Sunday, March 1, 2009

March 1, 2009 @ 8:29am

Today's affirmation: The gifts of the Spirit spill out through me daily as peace, joy, wisdom, intelligence, healing, and love. How I treasure my inner life! I know that, lock, stock, and barrel, I am God's beloved, and I accept the best that my Spirit can give (www.scienceofmind.com).
Sunday mornings the best day of the week for me, it is the only day where I require absolutely nothing from myself and if anything needs to get done, I will put it off until Monday. It is also a day of quiet solitude and usually a time when I am the most self reflective. I have an inner joy of knowing that most of the people in the world are huddled in their churches seeking the truth and I can't help but be glad about this although I'm 100% certain that they are getting the type of spiritual teaching to help them really heal and love themselves but I can hope.
I'm sleeping better and I'm awaking with a strong sense of purpose for my life. I had a moment yesterday where I cried and it was cathartic, it was more vomiting, in a figurative way, of letting go of the things of my past that do not serve me. It was an emotion that I had been with for years and was finally releasing it and letting it go. It has been spiritually transformative for me to let go and LET GOD. The need to control, contrive or create in forceful manner is subsiding, I am accepting all of who I am and opening space to receive the treasure of living.

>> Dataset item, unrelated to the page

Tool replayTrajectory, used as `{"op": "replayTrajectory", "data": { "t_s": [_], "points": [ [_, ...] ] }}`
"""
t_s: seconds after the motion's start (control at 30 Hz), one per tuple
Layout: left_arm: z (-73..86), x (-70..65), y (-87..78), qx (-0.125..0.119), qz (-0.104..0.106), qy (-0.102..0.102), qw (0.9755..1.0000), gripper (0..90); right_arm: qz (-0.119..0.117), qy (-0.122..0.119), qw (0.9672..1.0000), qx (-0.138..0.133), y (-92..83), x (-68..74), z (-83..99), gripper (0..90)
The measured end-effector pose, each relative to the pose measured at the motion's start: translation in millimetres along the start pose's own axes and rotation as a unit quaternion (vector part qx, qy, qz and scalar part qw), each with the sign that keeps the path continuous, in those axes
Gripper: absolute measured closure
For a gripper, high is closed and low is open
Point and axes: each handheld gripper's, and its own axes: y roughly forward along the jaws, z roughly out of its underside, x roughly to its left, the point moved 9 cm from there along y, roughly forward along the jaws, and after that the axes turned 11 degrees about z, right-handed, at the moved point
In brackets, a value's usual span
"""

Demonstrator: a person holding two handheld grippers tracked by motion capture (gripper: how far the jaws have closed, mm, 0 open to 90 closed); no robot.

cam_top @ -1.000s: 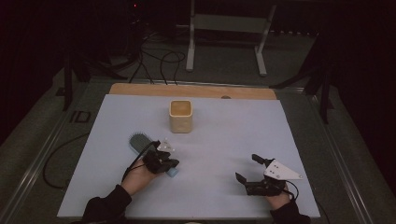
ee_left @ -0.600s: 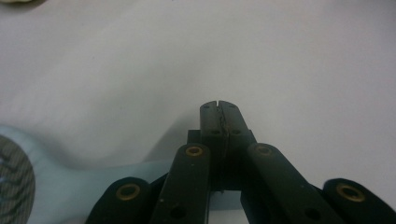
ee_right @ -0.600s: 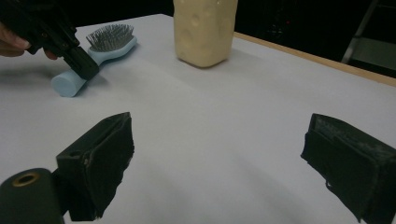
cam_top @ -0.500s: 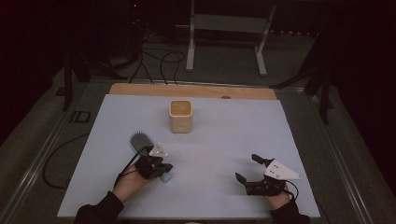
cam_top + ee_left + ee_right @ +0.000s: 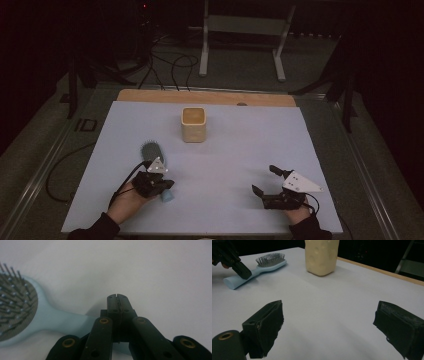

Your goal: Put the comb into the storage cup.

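My left gripper (image 5: pixel 117 297): jaws closed, empty, beside hairbrush (image 5: pixel 37 315) handle at 9 o'clock | right gripper (image 5: pixel 332 327): jaws wide, waiting.

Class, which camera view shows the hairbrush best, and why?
The right gripper view: the whole hairbrush lies in sight, bristles up and handle toward the camera, with the left gripper at its handle. The left gripper view gives a close, cropped brush. The high view shows it small, partly under that gripper.
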Motion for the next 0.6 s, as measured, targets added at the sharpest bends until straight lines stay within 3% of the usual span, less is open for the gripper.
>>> {"op": "replayTrajectory", "data": {
  "t_s": [0.4,0.6],
  "points": [
    [20.7,3.2,-20.7,0.002,-0.019,-0.018,0.9996,90.0,-0.001,-0.001,1.0000,0.001,0.8,0.2,0.4,8.3],
    [30.0,7.1,-29.8,0.012,-0.039,-0.028,0.9988,90.0,-0.001,0.002,1.0000,0.000,1.2,-0.2,0.3,8.3]
  ]
}}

I loved this morning's affirmation as I always do but I deeply connected to this notion of gifts of the spirit and how they spill out from me. Peace, joy, wisdom, intelligence, healing and love. It was nice to read the word intelligence because I have often felt ashamed of being a bit geeky or smart as if somehow this above average ability to think made me a freak of nature or something. The list is so simplistic yet complex at the same time. I'm challenged by this requirement to spill forth the gifts because I think I have always felt like gifts were mine alone and not to be shared but I am inspired to share, I am motivated to be an example of peace, joy, etc. I can see how sharing these gifts, I can't help but find more manifestation of these gifts within the world.
I am brought into the thought about giving, how I consider myself a person who has given and given and given my entire life. And I have but if I'm honest, I have given to get, I have given with expectations and I have given in a place of doubt and fear about my self worth, so the act of giving wasn't giving in any real sense. And that is why I have never felt the real joy of giving, the real peace of letting it go, the divine wisdom of giving without need for something in return, the healing power of it all or the spiritual intelligence that is begifted for the sake of another, that other who is connected to me and understanding that by giving love, it circulates in the interconnectedness of us all and will inevitably return back to me. I get that when I love someone else it is an act of self love because I am honoring the God in both of us.
Life is gift and I'm trying with each day to get better and better at it. I am attempting to embrace the truth and live my life accordingly. Mostly I'm really getting to know myself, getting back to what it is that I want for my life, what I am good at and the best ways to live with love. I'm so into putting into action what I know spiritually with my heart, mind and soul but especially with my heart, more so with my heart and allowing my heart to take center stage.
If I am honest with myself my greatest challenge is trust and faith. Being the oldest, I feel this real need to be in control and the same time I verbally express a desire to not be in control but this is contradictory in the least. Also, I realize in this moment, I want someone to take care of me, I want someone to do this work, make the decisions and allow me time to rest. And I attract people that are the same way and then I'm frustrated or disappointed, not really understanding that the disappointment is not with the other person but with myself. My mind is saying what would it be like to give your all to someone without expectation? These words sound so beautiful, Godly and amazing but I enter immediately into a space of doubt about the other persons actions when the whole thing is about doing without expectations, I can't seem to jump into what I'm going to expect. But when I am in the stillness, the quiet meditation, God is constantly whispering in my ear that to give unconditionally is the only way to be and I hear Spirit whisper that everything will be alright, my only job is to trust, have faith and be in the moment. Although I have spent my whole life trying to control everything, I am not into control, God is and this lesson for me is about relinquishing the need to control to the holy spirit and to know that goodness will prevail if I just let go. I keep returning to this idea of letting go, it's where I get stuck from time to time. I'm okay with getting stuck because at least I'm not moving forward and creating a bigger mess. Stuck means I'm okay, I'm inviting something different, I'm open to God.
I am perfect and I am whole and I am complete. I LOVE ME!!!